• _Task requirements_
The entire listing that follows must be repeated exactly, pictures excluded.

• _Dataset content_
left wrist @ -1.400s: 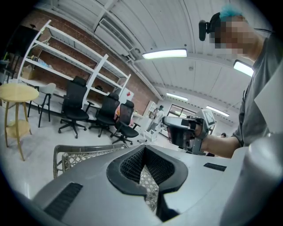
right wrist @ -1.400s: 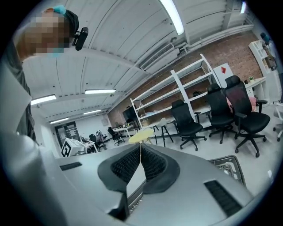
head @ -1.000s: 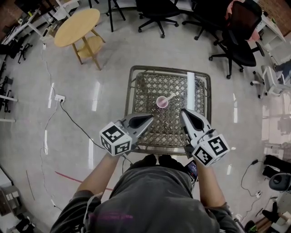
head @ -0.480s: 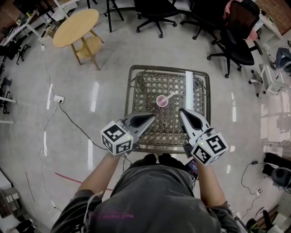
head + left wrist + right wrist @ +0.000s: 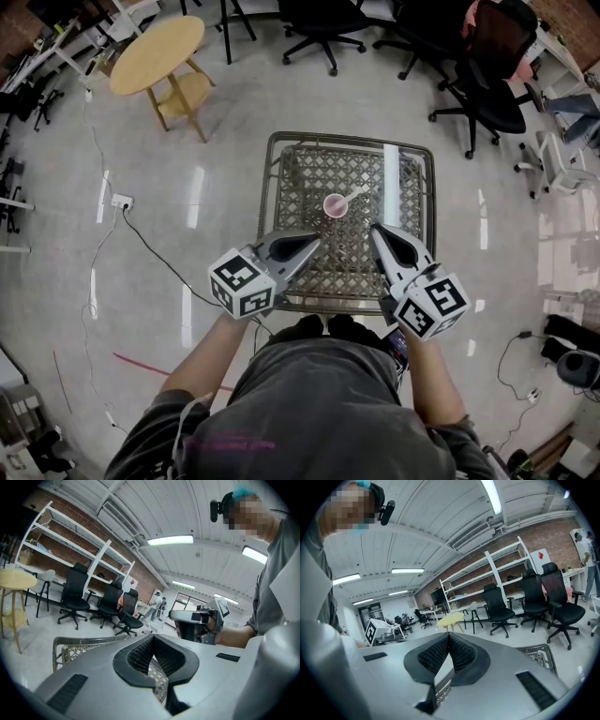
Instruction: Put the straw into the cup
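A pink cup (image 5: 335,205) stands near the middle of the woven-top table (image 5: 291,169), with a white straw (image 5: 354,197) leaning out of it toward the upper right. My left gripper (image 5: 311,245) hovers over the table's near left part, jaws shut with nothing between them. Over the near right part my right gripper (image 5: 378,231) is shut and empty too. Both point level toward the cup, well short of it. In the left gripper view the pads (image 5: 140,656) meet at the tips; in the right gripper view the pads (image 5: 459,654) meet likewise. The cup is hidden in both gripper views.
A round wooden table (image 5: 155,54) stands at the far left. Black office chairs (image 5: 487,80) line the far side of the room. A cable and a socket block (image 5: 122,202) lie on the floor left of the table. White shelving (image 5: 506,569) runs along a brick wall.
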The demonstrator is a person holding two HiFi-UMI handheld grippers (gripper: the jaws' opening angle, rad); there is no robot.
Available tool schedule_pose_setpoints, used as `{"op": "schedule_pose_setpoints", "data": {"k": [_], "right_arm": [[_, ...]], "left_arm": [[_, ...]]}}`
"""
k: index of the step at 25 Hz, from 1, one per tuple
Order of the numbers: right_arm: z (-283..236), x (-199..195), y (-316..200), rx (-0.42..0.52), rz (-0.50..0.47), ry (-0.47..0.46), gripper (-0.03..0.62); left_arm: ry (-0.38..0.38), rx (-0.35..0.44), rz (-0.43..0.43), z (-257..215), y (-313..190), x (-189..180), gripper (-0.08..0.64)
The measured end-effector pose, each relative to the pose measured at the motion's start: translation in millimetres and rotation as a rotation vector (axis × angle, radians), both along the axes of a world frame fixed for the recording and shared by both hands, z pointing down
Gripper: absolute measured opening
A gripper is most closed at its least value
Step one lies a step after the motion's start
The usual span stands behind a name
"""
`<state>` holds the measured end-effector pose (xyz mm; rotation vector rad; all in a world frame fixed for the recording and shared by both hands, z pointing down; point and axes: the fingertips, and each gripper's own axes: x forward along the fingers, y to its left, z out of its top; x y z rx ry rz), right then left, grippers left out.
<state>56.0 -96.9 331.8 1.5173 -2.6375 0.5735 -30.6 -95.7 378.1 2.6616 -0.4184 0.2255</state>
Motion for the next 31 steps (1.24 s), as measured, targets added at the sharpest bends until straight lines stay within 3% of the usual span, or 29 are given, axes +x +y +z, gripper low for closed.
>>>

• _Result for this exercise_
left wrist @ -1.400s: 
right wrist @ -1.400s: 
head @ -1.000s: 
head @ -0.480s: 
head + left wrist + right wrist @ +0.000s: 
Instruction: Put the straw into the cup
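A pink cup (image 5: 335,205) stands near the middle of the woven-top table (image 5: 291,169), with a white straw (image 5: 354,197) leaning out of it toward the upper right. My left gripper (image 5: 311,245) hovers over the table's near left part, jaws shut with nothing between them. Over the near right part my right gripper (image 5: 378,231) is shut and empty too. Both point level toward the cup, well short of it. In the left gripper view the pads (image 5: 140,656) meet at the tips; in the right gripper view the pads (image 5: 459,654) meet likewise. The cup is hidden in both gripper views.
A round wooden table (image 5: 155,54) stands at the far left. Black office chairs (image 5: 487,80) line the far side of the room. A cable and a socket block (image 5: 122,202) lie on the floor left of the table. White shelving (image 5: 506,569) runs along a brick wall.
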The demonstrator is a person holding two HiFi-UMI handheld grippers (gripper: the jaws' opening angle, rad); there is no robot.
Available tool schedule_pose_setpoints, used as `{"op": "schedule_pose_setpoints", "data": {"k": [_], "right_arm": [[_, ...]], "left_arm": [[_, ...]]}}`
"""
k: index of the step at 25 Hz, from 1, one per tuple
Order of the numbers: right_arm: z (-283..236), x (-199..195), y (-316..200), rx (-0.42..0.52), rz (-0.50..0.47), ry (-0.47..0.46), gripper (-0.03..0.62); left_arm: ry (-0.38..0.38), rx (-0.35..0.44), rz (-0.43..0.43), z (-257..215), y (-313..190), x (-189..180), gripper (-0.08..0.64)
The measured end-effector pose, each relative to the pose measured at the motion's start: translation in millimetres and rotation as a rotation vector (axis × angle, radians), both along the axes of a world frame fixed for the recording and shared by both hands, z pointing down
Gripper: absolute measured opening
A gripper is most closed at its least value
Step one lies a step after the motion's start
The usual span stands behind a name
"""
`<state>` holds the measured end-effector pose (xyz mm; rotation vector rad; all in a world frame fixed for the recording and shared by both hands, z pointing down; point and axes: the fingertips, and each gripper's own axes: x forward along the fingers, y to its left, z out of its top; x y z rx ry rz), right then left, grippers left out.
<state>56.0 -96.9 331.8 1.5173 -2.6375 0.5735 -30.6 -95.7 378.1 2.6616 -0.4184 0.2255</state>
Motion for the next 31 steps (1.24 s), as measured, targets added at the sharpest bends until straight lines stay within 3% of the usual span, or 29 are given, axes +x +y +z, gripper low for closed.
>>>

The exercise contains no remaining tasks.